## Assigned task
Return every line in the entries below where the word "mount" shows up.

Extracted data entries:
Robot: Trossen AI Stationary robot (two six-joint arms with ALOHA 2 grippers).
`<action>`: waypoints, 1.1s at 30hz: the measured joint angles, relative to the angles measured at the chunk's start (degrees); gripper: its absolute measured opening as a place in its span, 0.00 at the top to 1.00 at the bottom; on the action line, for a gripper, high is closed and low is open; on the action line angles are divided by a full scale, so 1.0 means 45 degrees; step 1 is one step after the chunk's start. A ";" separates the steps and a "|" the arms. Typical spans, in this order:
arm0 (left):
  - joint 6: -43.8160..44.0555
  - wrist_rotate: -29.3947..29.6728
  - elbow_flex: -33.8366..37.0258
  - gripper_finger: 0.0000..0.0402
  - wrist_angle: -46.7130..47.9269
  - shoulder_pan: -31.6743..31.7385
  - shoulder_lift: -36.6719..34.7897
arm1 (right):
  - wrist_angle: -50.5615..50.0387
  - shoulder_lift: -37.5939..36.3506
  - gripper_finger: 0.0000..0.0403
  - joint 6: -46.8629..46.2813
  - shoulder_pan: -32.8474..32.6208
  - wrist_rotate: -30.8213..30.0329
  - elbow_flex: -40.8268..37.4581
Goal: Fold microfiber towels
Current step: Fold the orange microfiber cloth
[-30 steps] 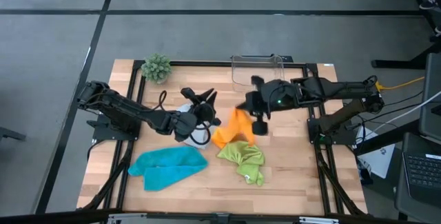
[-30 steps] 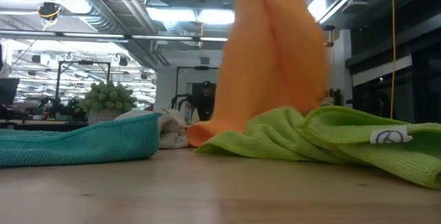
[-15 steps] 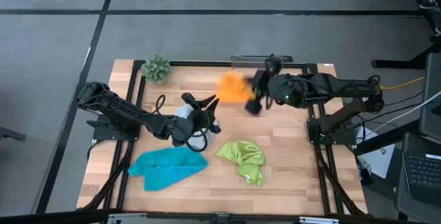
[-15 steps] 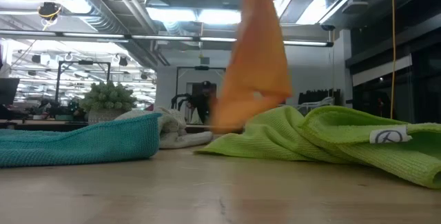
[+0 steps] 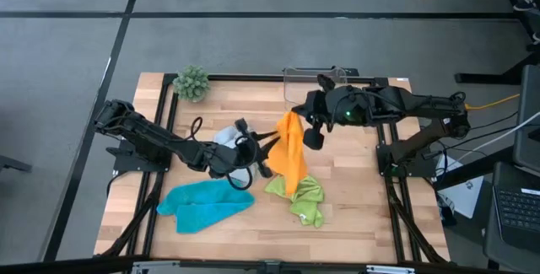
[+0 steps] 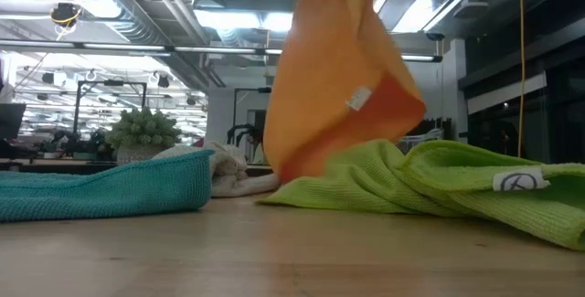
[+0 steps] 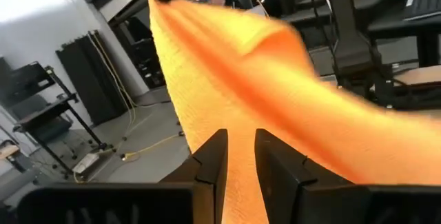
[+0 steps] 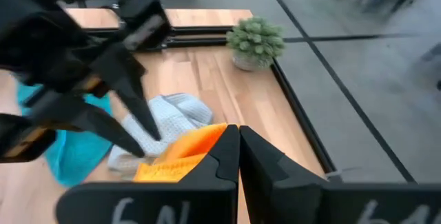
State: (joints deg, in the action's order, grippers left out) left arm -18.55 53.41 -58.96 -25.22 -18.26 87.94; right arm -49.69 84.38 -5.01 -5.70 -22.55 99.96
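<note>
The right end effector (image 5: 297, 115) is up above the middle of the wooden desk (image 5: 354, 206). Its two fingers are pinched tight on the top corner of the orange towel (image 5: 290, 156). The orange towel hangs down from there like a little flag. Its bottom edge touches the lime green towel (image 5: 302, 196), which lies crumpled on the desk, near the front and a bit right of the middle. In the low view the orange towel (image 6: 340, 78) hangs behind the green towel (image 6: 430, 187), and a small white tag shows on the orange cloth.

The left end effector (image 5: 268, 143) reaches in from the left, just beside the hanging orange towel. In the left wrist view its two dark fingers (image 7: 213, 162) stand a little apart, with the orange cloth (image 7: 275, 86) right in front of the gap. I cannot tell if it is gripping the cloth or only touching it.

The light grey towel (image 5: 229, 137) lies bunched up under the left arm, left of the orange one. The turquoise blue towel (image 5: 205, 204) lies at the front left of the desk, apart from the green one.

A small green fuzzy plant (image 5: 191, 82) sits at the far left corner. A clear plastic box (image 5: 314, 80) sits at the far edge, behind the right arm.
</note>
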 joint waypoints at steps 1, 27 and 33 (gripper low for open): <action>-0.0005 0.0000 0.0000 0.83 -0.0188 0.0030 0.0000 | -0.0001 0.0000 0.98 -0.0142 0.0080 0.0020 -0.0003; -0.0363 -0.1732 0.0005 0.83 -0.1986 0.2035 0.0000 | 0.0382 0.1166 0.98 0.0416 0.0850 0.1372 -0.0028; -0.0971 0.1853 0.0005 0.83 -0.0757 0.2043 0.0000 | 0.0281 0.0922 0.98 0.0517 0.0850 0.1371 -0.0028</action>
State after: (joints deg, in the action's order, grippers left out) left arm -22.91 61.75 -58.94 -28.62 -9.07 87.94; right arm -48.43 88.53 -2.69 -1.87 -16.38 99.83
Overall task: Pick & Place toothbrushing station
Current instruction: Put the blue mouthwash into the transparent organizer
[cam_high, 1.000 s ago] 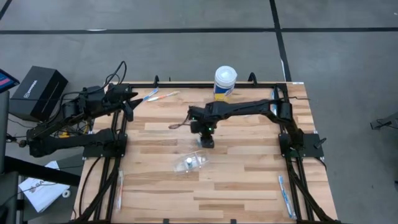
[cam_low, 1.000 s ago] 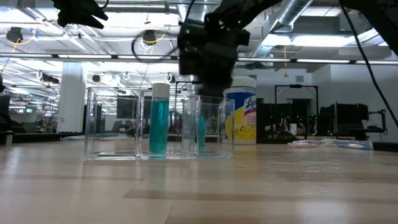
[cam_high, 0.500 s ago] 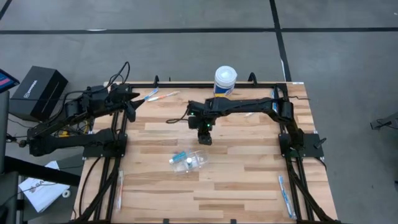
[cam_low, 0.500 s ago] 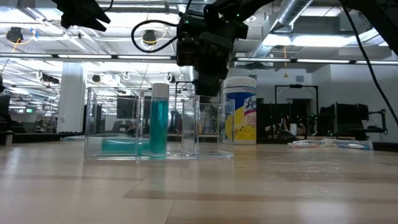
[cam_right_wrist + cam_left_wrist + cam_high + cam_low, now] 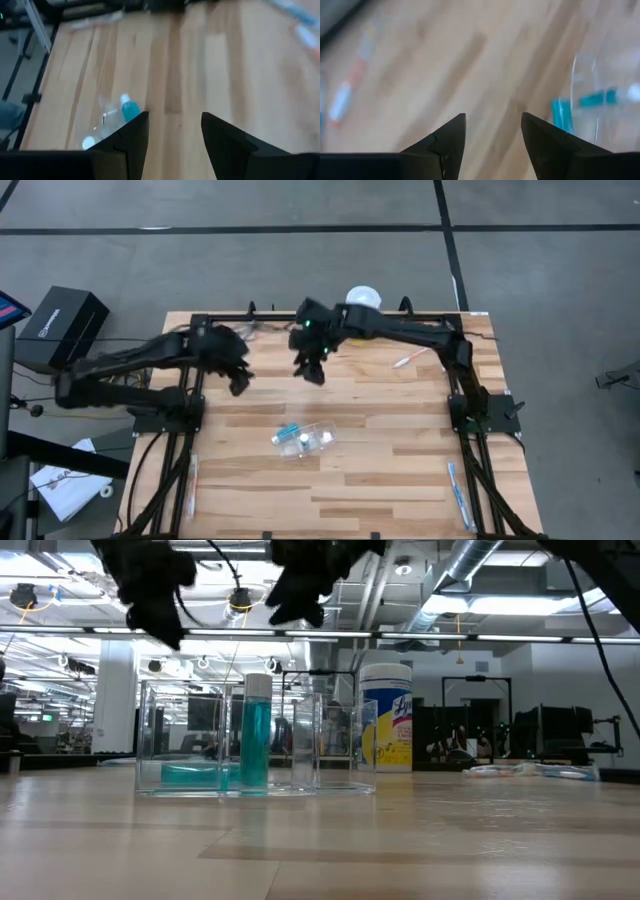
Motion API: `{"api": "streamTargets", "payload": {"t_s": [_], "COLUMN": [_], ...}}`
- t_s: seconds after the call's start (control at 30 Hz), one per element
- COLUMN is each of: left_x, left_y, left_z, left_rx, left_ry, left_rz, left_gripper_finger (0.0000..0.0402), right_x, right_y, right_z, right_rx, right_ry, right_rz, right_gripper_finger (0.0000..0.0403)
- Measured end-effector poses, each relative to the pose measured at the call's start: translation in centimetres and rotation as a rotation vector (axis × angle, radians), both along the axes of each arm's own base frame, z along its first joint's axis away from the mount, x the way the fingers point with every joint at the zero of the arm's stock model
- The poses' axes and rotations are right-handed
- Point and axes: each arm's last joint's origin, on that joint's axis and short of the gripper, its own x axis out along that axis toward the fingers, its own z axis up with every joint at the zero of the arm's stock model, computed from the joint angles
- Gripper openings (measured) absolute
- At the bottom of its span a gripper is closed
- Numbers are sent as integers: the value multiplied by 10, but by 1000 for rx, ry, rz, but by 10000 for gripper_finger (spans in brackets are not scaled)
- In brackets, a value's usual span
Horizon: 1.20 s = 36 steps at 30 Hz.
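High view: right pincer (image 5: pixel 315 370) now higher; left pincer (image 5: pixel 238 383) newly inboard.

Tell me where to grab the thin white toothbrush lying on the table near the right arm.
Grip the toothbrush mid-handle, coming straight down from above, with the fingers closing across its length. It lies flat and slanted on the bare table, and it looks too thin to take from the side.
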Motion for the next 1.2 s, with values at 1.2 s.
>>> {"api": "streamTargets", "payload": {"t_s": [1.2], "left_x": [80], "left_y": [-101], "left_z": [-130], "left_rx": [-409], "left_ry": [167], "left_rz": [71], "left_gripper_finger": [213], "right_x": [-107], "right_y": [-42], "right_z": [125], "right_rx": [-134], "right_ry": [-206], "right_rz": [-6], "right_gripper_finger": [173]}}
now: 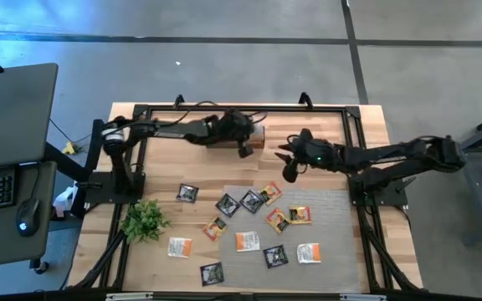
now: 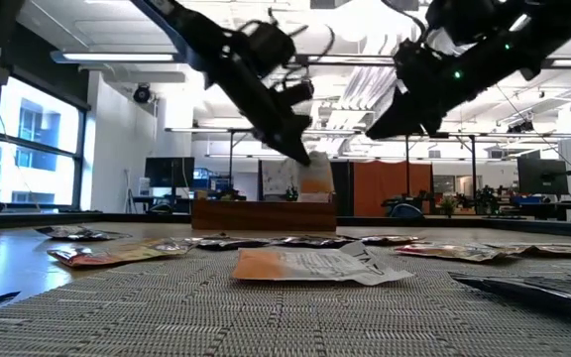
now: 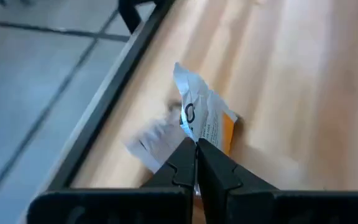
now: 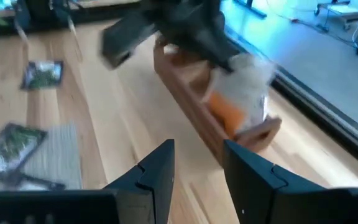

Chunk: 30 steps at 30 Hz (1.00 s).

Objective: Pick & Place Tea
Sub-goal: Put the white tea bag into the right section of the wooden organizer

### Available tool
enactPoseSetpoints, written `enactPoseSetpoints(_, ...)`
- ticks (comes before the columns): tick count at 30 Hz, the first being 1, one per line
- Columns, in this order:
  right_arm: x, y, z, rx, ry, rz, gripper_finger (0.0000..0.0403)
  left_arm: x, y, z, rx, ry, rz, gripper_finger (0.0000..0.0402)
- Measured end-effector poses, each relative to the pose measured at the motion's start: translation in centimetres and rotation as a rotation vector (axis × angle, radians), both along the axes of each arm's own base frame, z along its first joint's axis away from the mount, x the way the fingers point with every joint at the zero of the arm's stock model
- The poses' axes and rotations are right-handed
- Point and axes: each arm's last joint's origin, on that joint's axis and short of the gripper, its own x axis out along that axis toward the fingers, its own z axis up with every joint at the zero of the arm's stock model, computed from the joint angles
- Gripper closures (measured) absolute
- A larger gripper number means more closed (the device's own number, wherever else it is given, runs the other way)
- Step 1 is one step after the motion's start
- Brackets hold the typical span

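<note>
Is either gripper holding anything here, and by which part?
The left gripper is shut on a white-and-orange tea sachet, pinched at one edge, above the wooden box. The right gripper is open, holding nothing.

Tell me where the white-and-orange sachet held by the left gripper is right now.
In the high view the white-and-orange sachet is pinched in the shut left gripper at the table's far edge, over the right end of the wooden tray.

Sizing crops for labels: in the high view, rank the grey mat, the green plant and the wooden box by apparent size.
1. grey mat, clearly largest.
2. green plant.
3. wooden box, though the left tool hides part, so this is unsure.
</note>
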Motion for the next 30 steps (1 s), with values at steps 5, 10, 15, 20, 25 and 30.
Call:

## Answer for the task
- Measured end-effector poses, each relative to the pose measured at the call's start: translation in centimetres and rotation as a rotation vector (axis × angle, radians), both along the axes of each arm's own base frame, z along its first joint's axis away from the mount, x the way the fingers point with every joint at the zero of the arm's stock model
- Measured end-effector poses, each relative to the pose measured at the motion's start: translation in centimetres and rotation as a rotation vector (axis × angle, radians), both along the axes of each arm's own base frame, z along its first joint's axis away from the mount, x the way the fingers point with every joint at the zero of the arm's stock model

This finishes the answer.